[AVAILABLE DATA — start]
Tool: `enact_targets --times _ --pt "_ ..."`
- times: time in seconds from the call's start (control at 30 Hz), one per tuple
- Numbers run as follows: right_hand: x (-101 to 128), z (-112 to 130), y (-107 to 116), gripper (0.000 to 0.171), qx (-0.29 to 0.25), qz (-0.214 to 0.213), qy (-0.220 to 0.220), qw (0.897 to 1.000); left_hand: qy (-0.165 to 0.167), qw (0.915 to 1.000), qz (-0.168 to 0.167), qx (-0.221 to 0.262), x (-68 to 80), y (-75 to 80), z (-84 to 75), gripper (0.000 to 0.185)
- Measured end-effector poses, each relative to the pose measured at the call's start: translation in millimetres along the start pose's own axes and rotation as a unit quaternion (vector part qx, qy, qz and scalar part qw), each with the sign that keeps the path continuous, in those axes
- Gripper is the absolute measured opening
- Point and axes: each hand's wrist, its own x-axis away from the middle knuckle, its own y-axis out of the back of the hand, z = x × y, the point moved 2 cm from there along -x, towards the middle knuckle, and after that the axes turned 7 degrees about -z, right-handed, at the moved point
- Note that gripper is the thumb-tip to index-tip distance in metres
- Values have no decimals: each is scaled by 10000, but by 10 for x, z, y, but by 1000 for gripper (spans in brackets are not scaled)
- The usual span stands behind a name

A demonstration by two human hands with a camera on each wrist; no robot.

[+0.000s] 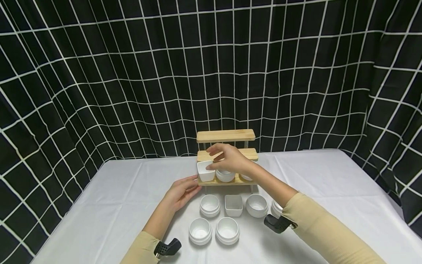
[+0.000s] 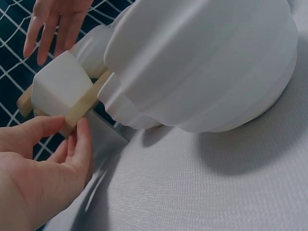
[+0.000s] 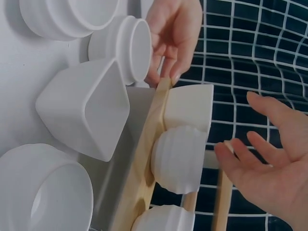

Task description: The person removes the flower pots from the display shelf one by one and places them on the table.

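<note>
A three-step wooden stand (image 1: 226, 136) is at the back of the table. On its lowest board (image 3: 147, 166) are a square white cup (image 1: 206, 174) at the left end, a fluted round white cup (image 1: 225, 177) beside it, and another round cup partly hidden by the right forearm. My left hand (image 1: 182, 192) pinches that board's left end between thumb and fingers, just below the square cup. Over the square and middle cups hovers my right hand (image 1: 230, 158), its fingers loosely bent and apart, holding nothing; the right wrist view shows a gap between the fingertips and the cups.
In front of the stand, a square white cup (image 1: 233, 205) and several round white cups, such as one at the left (image 1: 210, 205) and one nearer (image 1: 227, 230), stand on the white tablecloth (image 1: 125, 205). Behind hangs a black curtain (image 1: 165, 84) with a white grid.
</note>
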Motion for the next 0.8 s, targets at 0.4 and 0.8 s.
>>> enact_targets --times 0.4,0.8 --pt "-60 -87 -59 63 -13 192 -313 9993 4 10000 -53 17 -7 0 0 43" --pt "-98 -139 -136 65 0 196 -527 9984 -39 10000 19 53 25 -18 -19 47"
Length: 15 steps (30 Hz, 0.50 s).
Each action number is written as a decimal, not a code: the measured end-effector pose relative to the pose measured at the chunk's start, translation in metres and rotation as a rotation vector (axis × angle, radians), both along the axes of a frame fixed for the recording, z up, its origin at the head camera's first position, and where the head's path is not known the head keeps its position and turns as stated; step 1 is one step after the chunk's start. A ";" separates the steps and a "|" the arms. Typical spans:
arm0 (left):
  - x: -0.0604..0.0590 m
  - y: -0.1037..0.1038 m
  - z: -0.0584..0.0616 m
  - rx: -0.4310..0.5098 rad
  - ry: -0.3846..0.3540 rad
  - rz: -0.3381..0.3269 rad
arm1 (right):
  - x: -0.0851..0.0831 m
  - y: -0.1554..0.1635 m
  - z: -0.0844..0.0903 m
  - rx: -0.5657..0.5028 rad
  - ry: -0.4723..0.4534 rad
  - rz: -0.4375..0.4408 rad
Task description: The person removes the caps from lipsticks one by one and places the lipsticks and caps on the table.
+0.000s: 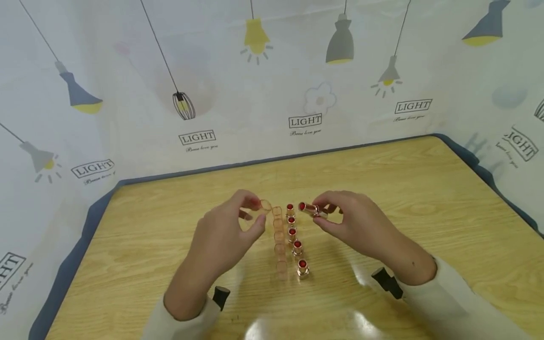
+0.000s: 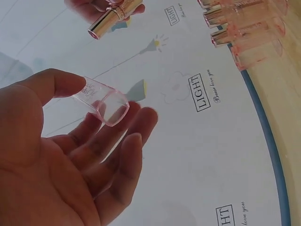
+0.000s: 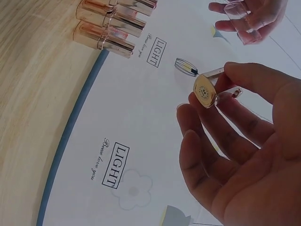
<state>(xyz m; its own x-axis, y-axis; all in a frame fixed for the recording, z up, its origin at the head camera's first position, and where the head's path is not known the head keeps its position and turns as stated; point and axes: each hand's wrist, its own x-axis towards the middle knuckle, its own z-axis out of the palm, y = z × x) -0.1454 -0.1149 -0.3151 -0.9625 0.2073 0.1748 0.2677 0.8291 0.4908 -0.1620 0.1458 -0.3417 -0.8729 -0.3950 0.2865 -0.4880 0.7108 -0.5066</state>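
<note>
My left hand (image 1: 225,231) pinches a clear pinkish lipstick cap (image 2: 101,101) between thumb and fingers, its open rim showing in the left wrist view. Opposite it, my right hand (image 1: 357,222) holds a gold lipstick (image 1: 313,209) by its base, tilted, with the red tip toward the left hand. The lipstick's round gold bottom (image 3: 205,91) faces the right wrist camera. Between and below the hands, several uncapped lipsticks (image 1: 297,246) stand upright in a row running toward me. Just left of them runs a matching row of clear caps (image 1: 279,249).
The wooden table (image 1: 161,264) has a blue edge (image 1: 182,175) along its back. Behind it hangs a white backdrop (image 1: 255,94) printed with lamps. A black strap end (image 1: 386,282) sticks out by the right wrist, another (image 1: 221,296) by the left.
</note>
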 end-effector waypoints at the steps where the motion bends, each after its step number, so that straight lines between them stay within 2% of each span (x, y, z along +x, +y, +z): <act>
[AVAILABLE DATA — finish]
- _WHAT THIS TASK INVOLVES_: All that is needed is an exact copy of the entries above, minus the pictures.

- _TASK RESULT_:
Tool: `enact_targets --times _ --pt "_ ..."`
- times: time in seconds from the call's start (control at 30 Hz), one per tuple
- Numbers run as follows: right_hand: x (-101 to 128), z (-112 to 130), y (-107 to 116), gripper (0.000 to 0.171), qx (-0.29 to 0.25), qz (-0.214 to 0.213), qy (-0.220 to 0.220), qw (0.897 to 1.000); left_hand: qy (-0.165 to 0.167), qw (0.915 to 1.000), qz (-0.168 to 0.167), qx (-0.221 to 0.262), x (-68 to 80), y (-75 to 80), z (-84 to 75), gripper (0.000 to 0.185)
- Measured end-effector poses, each relative to the pose measured at the call's start: translation in millimetres along the start pose's own axes and rotation as a unit quaternion (vector part qx, qy, qz and scalar part qw), each with the sign that keeps the path continuous, in those axes
- Gripper is the absolute measured opening
- Point and axes: each hand's wrist, its own x-axis away from the middle knuckle, its own y-axis out of the back of the hand, z = x × y, the point moved 2 cm from there along -x, towards the middle knuckle, and after that the axes turned 7 degrees about -z, right-handed, at the moved point
- Note that gripper is the thumb-tip to index-tip distance in metres
- Values have no decimals: each is scaled by 10000, but by 10 for x, z, y, but by 1000 for gripper (spans in brackets are not scaled)
- The usual span stands behind a name

A demonstration by two human hands with a camera on each wrist; no robot.

[+0.000s] 
[+0.000s] 
[+0.000s] 

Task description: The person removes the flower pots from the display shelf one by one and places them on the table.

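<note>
A three-step wooden stand (image 1: 226, 136) is at the back of the table. On its lowest board (image 3: 147, 166) are a square white cup (image 1: 206, 174) at the left end, a fluted round white cup (image 1: 225, 177) beside it, and another round cup partly hidden by the right forearm. My left hand (image 1: 182, 192) pinches that board's left end between thumb and fingers, just below the square cup. Over the square and middle cups hovers my right hand (image 1: 230, 158), its fingers loosely bent and apart, holding nothing; the right wrist view shows a gap between the fingertips and the cups.
In front of the stand, a square white cup (image 1: 233, 205) and several round white cups, such as one at the left (image 1: 210, 205) and one nearer (image 1: 227, 230), stand on the white tablecloth (image 1: 125, 205). Behind hangs a black curtain (image 1: 165, 84) with a white grid.
</note>
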Motion for the next 0.8 s, targets at 0.4 and 0.8 s.
>>> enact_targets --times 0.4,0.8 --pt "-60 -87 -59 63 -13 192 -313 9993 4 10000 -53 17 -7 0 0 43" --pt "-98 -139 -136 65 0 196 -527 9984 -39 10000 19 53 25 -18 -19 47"
Length: 15 steps (30 Hz, 0.50 s).
Each action number is written as a decimal, not a code: the measured end-effector pose relative to the pose measured at the chunk's start, translation in metres and rotation as a rotation vector (axis × angle, radians), both along the axes of a frame fixed for the recording, z up, its origin at the head camera's first position, and where the head's path is not known the head keeps its position and turns as stated; step 1 is one step after the chunk's start. A ";" separates the steps and a "|" the arms. Typical spans:
arm0 (left):
  - x: -0.0604..0.0590 m
  - y: -0.1037..0.1038 m
  - z: -0.0584..0.0616 m
  - rx: -0.4310..0.5098 rad
  - ry: -0.3846..0.3540 rad
  - rz: -0.3381..0.3269 rad
arm1 (right):
  - x: -0.0851..0.0831 m
  - y: -0.1554..0.1635 m
  - z: -0.0844..0.0903 m
  - rx: -0.5657..0.5028 rad
  - ry: -0.4723..0.4534 rad
  - rz: -0.4375..0.4408 rad
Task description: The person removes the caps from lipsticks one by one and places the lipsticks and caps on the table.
+0.000s: 
+0.000s: 
+0.000s: 
<state>(xyz m; its own x-axis, y-axis; all in a frame fixed for the recording, z up, its origin at the head camera's first position, and where the head's path is not known the head keeps its position and turns as stated; point and axes: each hand's wrist, its own x-axis towards the middle knuckle, its own z-axis out of the palm, y = z × x) -0.1454 -0.1149 -0.3151 -0.9625 0.2073 0.1748 0.2677 0.8291 0.4908 -0.1620 0.1458 -0.3417 -0.8729 -0.3950 0.2865 -0.4880 0.7108 -0.5066</state>
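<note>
My left hand (image 1: 225,231) pinches a clear pinkish lipstick cap (image 2: 101,101) between thumb and fingers, its open rim showing in the left wrist view. Opposite it, my right hand (image 1: 357,222) holds a gold lipstick (image 1: 313,209) by its base, tilted, with the red tip toward the left hand. The lipstick's round gold bottom (image 3: 205,91) faces the right wrist camera. Between and below the hands, several uncapped lipsticks (image 1: 297,246) stand upright in a row running toward me. Just left of them runs a matching row of clear caps (image 1: 279,249).
The wooden table (image 1: 161,264) has a blue edge (image 1: 182,175) along its back. Behind it hangs a white backdrop (image 1: 255,94) printed with lamps. A black strap end (image 1: 386,282) sticks out by the right wrist, another (image 1: 221,296) by the left.
</note>
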 end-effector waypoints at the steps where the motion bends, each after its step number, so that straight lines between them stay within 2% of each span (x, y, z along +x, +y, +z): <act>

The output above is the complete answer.